At any rate, back to prayer. Sam, my sister, and myself are in the midst of a 30 day yoga challenge for stress relief and relaxation.Which may not seem to have anything to do with prayer, but stay with me! :0 I mentioned to Sam how I longed to get back into a routine with praying the Liturgy of the Hours, but it's just SO difficult to stay consistent with it (footnote: the Liturgy of the Hours is the official prayer of the Church; it is made up of hymns, psalms, and other short prayers relating to the liturgical season and/or feast day).

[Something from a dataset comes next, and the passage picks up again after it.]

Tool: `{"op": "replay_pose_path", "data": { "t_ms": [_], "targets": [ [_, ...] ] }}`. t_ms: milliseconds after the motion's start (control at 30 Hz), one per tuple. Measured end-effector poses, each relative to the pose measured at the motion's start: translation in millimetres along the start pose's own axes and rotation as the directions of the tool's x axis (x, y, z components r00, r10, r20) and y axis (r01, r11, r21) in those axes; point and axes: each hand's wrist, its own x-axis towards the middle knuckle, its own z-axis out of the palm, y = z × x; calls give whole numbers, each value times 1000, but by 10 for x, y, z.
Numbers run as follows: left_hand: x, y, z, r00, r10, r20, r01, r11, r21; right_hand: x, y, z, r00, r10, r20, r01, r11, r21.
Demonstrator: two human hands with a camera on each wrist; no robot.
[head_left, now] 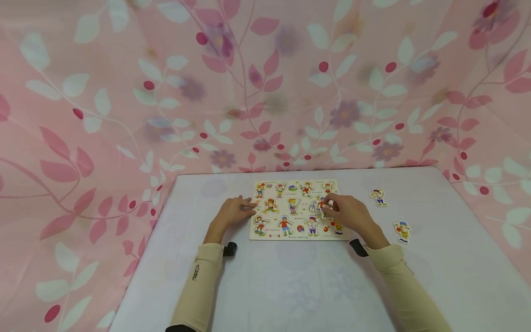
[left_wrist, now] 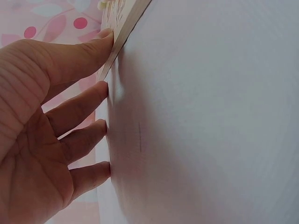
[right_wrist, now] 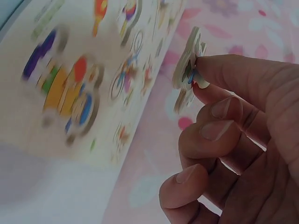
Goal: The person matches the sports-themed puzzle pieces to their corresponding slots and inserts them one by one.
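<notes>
A pale wooden peg-style puzzle board (head_left: 259, 237) with cartoon sports figures lies toward the back of the table. At its left edge is my left hand (head_left: 234, 212). In the left wrist view its thumb (left_wrist: 100, 49) rests on the board's edge, while the fingertips touch the table with the fingers spread. Over the board's right part, my right hand (head_left: 346, 213) pinches a small flat puzzle piece (right_wrist: 187, 74) between thumb and forefinger. The right wrist view shows that piece nearly edge-on, held off the board, so most of its picture is hidden. The other right fingers are curled.
Two loose figure pieces lie right of the board: one in purple and white (head_left: 378, 197) and one in yellow with a blue cap (head_left: 403, 231). A pink floral cloth (head_left: 265, 92) hangs behind the table's back edge. White cloth (head_left: 290, 286) covers the table.
</notes>
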Motion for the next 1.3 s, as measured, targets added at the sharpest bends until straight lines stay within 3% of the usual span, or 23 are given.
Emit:
{"op": "replay_pose_path", "data": {
  "t_ms": [300, 633, 900, 1300],
  "targets": [
    [-8, -12, 40, 999, -36, 13, 36, 999, -2, 186, -305, 268, 994, -93, 57, 93, 996, 3],
    [-17, 20, 6, 999, -39, 12, 39, 999, -10, 349, -553, 544, 981, -140, 138, 139, 990, 13],
    [21, -34, 26, 1000, -6, 3, 6, 1000, 30, 399, -657, 707, 977, -142, 161, 147, 989, -20],
    [17, -9, 4, 1000, -22, 15, 22, 999, 35, 365, -707, 766, 977, -115, 182, 127, 990, -58]
  ]
}}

She and I both then commiserated on just how many times we've failed miserably at keeping up with Morning and Evening Prayer from the Liturgy of the Hours. Then I had a eureka moment:

"We should do a 30 day challenge for *that*!"

Right?! For 30 days, we'll endeavor to keep up with this form of prayer. Now, Sam and I both agreed that Morning Prayer? It's just not happening. We're realistic, you see. We're up by 6 (Sam even earlier than that), I have kids out the door by 7:20, Sam has a 40 minute commute, we both have classes first thing...Morning Prayer just isn't going to fit in there. Doesn't mean we can't pray a morning offering, but official Morning Prayer would only make us cry. So what we thought we would try is for 30 days, praying Evening and Night prayer. Something to look forward to after our long days, and both are designed to be SO soothing for weary souls. Would you like to join us?

If you own Christian Prayer, or the 4 volume set of the Liturgy of the Hours, you're all set.  If you'd like to use an online tool, there is the iBreviary app, which is available for both Android and ios, or you can use Universalis. I have the Divine Office app, but I know that isn't for sale currently while they work out a copyright situation. It doesn't matter what you use, as long as it allows you to pray!

We're going to start Monday, 8/28. I can have accountability posts in here from time-to-time, so we can check in with each other and see how it's going. It made me feel SO much better to think of this today in midst of my Nightmare Day From The Pits Of The Evil One.